What Happened, What You Missed: October 3-7


Gallup: Most Americans Have a Negative View of US Health Care

About 44% of Americans give the US health care system a “D” or “F” grade, according to a new Gallup poll.  The poll also found that over 75% assign a failing grade to health care costs in the US.  Public opinion on health care quality in the US trended positive, with nearly half giving an “A” or “B” grade.  Responses differed by gender and race/ethnicity, with women more likely to assign failing grades to health care quality, access, and equity.  Additionally, people of color were more likely to have negative views on health care equity.  Gallup conducted the survey in June with over 5,500 US adults participating, to conduct research for its annual report that explores the impact of high health care costs.

CDC: Most with Long COVID Face Problems Daily

About 80% of US adults with long COVID are having trouble carrying out “day-to-day activities,” according to new data from the Centers of Disease Control and Prevention (CDC).  The data also found that 25% of adults with long COVID reported “significant limitations” in day-to-day activity, which increased to 40% among Black, Latino or disabled respondents.  Additionally, while young Americans are among the least likely to experience hospitalization or death from COVID-19, the survey found people between ages 18 and 29 with long COVID were most likely to have trouble performing daily tasks. The CDC has been sending out surveys regularly on COVID-19 since April 2020, but a September 2022 survey, which was sent to over 50,000 households, was the first to ask how long-COVID has impacted people’s daily lives.

CMS Seeks Feedback on Establishing a National Provider Directory

The Centers for Medicare and Medicaid Services (CMS) is seeking public input on establishing the first national directory of health care providers and services, according to a Request for Information (RFI) published on Wednesday.  According to the RFI, the directory would be enabled by an application programming interface (API) and serve as a central data hub for digital contact information on providers and services nationwide.  While provider directories already exist, these directories are generally maintained by health care providers and don’t always provide accurate information for patients.  CMS noted in its announcement that creating a national directory could reduce administrative burden and produce savings throughout the health care system. The RFI’s public comment period closes on December 6.

FDA Warns Evusheld Not Effective against New Omicron Subvariant

On Monday, the Food and Drug Administration (FDA) announced that AstraZeneca’s COVID-19 pre-exposure drug Evusheld is ineffective against Omicron subvariant BA.4.6, one of the latest Omicron subvariants to emerge.  While BA.4.6 only makes up about 13% of new COVID-19 cases in the US, an AstraZeneca spokesperson noted that the subvariant is “growing slowly,” although it is not expected to become a dominant strain.   News that Evusheld may not offer protection against COVID-19 first emerged in early September when researchers at Columbia University found that the drug failed to generate any antibodies against the virus.  Evusheld is currently the only approved drug for prophylactic use against COVID-19 infection in people who are immunocompromised.

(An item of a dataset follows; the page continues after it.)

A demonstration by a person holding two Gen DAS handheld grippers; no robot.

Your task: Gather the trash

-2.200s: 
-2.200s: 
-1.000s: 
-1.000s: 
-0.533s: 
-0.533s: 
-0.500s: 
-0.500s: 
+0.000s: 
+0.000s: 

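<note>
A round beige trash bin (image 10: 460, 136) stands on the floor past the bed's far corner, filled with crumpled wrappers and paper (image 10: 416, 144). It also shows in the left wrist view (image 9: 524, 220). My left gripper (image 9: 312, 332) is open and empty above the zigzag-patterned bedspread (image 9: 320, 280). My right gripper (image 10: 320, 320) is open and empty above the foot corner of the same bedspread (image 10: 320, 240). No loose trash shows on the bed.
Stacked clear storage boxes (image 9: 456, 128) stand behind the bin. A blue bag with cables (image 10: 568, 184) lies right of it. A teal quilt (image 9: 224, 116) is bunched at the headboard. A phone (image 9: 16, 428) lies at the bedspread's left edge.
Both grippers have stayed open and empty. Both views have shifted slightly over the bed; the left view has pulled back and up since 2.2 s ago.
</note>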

ICYMI: Push for Diversity among Congressional Staff Falls Short

Despite efforts to recruit congressional staffers from more diverse backgrounds over the past few years, a new report from the Joint Center for Political and Economic Studies found that people of color are still underrepresented in the congressional workforce.  According to the report, while people of color account for 40% of the US population, they only account for about 18% of top House staffers. The report also found that of the 308 personal offices of white members, only 23 (7.4%) are led by chiefs of staff of color. Thirteen work for Democratic members, and ten for Republican members. Among the reasons for a lack of representation among top congressional staffers cited in the report include low pay on the Hill and hiring culture that relies on personal networks of other top staffers who are generally white.